I’m back from the Peter Conference at Edinburgh and the international Society of Biblical Literature conference after it, the latter of which this year took place in St Andrews, Scotland. It was absolutely beautiful weather for almost the entire time. I like international SBL because it tends to be more low-key than the annual meeting. Really, the people who come tend to be locals wherever it’s held, young scholars trying to get paper presentations on their CVs, and established scholars with research budgets who use the international meeting as a vacation. It’s a great mix and I enjoy it.

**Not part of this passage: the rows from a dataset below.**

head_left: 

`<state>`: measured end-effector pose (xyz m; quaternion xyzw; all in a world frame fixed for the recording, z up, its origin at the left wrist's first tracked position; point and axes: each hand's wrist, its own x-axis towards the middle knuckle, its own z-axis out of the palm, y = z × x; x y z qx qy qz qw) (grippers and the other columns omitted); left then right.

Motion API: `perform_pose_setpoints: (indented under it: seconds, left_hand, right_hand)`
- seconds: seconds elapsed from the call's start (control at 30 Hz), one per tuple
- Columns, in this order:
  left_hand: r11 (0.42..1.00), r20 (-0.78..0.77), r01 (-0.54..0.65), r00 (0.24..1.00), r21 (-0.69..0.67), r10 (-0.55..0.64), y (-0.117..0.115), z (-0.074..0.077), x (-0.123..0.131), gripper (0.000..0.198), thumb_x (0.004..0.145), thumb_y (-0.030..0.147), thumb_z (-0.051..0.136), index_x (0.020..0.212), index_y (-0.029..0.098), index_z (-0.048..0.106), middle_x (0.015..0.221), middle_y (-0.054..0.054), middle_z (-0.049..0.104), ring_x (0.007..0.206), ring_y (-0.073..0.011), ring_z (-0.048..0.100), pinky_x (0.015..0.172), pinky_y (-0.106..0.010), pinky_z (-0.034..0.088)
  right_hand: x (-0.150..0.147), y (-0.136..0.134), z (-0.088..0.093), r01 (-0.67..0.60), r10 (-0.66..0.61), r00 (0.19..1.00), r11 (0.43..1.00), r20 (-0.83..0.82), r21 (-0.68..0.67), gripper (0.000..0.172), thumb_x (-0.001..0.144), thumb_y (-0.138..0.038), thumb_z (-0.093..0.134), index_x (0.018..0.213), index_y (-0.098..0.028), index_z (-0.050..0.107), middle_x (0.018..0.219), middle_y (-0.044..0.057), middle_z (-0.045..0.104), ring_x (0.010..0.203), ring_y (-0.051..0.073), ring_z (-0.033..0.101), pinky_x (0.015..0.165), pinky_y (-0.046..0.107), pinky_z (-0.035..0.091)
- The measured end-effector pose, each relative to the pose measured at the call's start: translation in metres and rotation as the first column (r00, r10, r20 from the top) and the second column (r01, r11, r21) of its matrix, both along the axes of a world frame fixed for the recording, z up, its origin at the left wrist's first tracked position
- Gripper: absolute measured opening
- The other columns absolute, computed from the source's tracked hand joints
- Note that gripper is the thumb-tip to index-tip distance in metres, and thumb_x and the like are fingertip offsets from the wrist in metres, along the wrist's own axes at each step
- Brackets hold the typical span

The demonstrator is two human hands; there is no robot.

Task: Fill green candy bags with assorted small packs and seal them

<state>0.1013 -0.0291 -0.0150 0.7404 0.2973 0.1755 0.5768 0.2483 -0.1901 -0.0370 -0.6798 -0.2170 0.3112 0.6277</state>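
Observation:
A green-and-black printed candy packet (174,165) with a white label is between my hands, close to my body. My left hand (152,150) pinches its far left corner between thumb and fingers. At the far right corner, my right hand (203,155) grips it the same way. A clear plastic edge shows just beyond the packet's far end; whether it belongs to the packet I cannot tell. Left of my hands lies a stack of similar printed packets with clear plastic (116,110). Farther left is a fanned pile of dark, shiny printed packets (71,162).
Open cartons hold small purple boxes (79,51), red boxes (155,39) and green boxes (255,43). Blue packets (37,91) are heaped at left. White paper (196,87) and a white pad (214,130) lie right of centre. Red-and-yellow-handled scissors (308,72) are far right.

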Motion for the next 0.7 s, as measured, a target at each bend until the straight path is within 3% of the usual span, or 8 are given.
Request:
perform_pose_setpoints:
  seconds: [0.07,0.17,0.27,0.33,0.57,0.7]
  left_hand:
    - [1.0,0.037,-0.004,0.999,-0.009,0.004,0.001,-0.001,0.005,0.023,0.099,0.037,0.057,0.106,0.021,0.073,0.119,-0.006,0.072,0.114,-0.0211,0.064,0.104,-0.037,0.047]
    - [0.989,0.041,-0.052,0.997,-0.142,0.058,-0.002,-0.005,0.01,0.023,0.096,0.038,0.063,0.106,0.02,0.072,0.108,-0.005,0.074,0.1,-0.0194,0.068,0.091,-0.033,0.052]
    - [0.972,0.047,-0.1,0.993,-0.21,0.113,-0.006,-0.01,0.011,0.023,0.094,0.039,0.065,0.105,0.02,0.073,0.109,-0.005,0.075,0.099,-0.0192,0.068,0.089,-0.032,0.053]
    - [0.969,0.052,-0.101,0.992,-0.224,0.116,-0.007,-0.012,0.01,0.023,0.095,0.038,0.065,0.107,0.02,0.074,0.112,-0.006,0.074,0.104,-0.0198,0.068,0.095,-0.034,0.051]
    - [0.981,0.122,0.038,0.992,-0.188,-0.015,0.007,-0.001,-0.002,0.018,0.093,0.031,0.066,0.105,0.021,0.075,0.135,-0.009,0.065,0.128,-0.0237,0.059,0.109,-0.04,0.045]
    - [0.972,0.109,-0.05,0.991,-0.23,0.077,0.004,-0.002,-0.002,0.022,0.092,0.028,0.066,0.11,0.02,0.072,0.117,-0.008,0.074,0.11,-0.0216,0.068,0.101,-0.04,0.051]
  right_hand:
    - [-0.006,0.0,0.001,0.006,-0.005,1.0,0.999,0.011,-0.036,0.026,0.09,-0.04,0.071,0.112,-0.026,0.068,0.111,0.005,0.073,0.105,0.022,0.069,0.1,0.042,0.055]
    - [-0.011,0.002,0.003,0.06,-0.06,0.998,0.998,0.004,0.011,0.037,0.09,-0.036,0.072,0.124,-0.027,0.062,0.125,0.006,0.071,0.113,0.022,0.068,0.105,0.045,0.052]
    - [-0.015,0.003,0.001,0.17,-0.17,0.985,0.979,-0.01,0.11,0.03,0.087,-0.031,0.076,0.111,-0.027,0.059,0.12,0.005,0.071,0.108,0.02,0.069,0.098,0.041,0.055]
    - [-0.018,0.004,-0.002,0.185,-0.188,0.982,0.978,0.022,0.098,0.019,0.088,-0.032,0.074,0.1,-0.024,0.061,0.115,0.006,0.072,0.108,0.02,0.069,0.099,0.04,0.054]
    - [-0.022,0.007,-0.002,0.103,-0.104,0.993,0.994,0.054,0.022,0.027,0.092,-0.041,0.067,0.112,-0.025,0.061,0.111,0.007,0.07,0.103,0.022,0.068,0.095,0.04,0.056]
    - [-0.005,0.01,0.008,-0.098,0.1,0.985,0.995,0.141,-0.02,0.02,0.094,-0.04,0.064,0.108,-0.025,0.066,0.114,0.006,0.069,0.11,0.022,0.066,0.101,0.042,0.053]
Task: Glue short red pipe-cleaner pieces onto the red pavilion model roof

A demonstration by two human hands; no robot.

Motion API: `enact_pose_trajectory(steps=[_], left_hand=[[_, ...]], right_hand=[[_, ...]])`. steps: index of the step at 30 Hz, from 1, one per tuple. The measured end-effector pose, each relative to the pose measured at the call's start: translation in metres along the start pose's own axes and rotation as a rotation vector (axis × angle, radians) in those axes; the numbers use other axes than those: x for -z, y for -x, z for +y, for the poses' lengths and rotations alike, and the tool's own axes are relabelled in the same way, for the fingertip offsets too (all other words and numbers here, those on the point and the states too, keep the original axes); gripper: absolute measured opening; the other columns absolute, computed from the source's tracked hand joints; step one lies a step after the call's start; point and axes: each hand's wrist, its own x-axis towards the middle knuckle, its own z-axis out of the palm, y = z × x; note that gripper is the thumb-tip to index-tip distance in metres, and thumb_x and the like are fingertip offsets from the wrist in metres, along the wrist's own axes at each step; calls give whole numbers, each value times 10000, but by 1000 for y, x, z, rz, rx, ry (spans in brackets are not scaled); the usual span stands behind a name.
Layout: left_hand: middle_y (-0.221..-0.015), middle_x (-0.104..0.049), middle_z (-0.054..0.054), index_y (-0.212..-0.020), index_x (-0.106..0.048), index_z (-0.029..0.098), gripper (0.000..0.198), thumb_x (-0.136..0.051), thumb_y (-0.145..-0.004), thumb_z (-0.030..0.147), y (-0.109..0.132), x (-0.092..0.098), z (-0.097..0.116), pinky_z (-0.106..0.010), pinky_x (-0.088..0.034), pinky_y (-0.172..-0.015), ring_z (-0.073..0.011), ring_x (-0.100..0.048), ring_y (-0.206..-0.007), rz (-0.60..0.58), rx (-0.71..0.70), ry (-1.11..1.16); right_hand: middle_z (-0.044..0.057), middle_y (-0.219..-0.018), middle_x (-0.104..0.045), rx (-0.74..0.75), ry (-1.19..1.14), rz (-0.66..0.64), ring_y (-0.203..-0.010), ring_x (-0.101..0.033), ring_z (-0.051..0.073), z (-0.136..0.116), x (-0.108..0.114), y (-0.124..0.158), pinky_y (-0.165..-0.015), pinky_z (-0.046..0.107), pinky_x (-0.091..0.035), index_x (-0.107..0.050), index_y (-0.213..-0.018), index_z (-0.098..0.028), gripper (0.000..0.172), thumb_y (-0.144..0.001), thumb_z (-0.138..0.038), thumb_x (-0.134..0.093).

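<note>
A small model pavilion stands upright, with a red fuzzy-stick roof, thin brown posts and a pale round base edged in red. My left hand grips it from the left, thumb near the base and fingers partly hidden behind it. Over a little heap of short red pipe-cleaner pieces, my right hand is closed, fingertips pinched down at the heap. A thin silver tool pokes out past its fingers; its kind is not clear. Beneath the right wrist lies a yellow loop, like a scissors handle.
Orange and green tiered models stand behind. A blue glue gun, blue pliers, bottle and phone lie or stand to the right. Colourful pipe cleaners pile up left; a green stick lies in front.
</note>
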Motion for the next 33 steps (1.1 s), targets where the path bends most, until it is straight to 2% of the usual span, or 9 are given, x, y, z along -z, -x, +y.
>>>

Two highlights of SBL are worth mentioning now. First, as part of a morning run, I actually got to run the fairways of the Old Course in St Andrews, including across the bridge on hole 18. It was incredible. On Sundays the course is open to the public so Jeff Stackert and I just ran straight out onto it. Second, the most interesting session I attended was one on the Gospel of Mark and pedagogy. It included Thomas Boomershine, Eve-Marie Becker, Jeremy Punt, Elizabeth Struthers Malbon, and Mark Goodacre. What a lineup! Each person discussed an important aspect of their pedagogy and how it reflects both their geographical location and a specialty (oral tradition, postcolonial, narrative, digital media, etc.). I got to ask Malbon how she dealt with the tragic shootings at Virginia Tech and incorporated that terrible reality into her course on how to read Mark’s Gospel from a narrative perspective. Also, Mark Goodacre addressed how digital-immigrant teachers must shift to the expectations and abilities of digital-native students. He observed that college students today can’t usually remember when there wasn’t an internet. I hadn’t thought of it that way and felt much older than I typically do!
In due course, I’ll aim to give some highlights of the Peter Conference in Edinburgh, too, and also other highlights of international SBL, including Loren Stuckenbruck’s excellent keynote on oppression and justice in the Pseudepigrapha and another paper that was one of the more . . . hmm, should we say...“stretched” theories I’ve ever heard.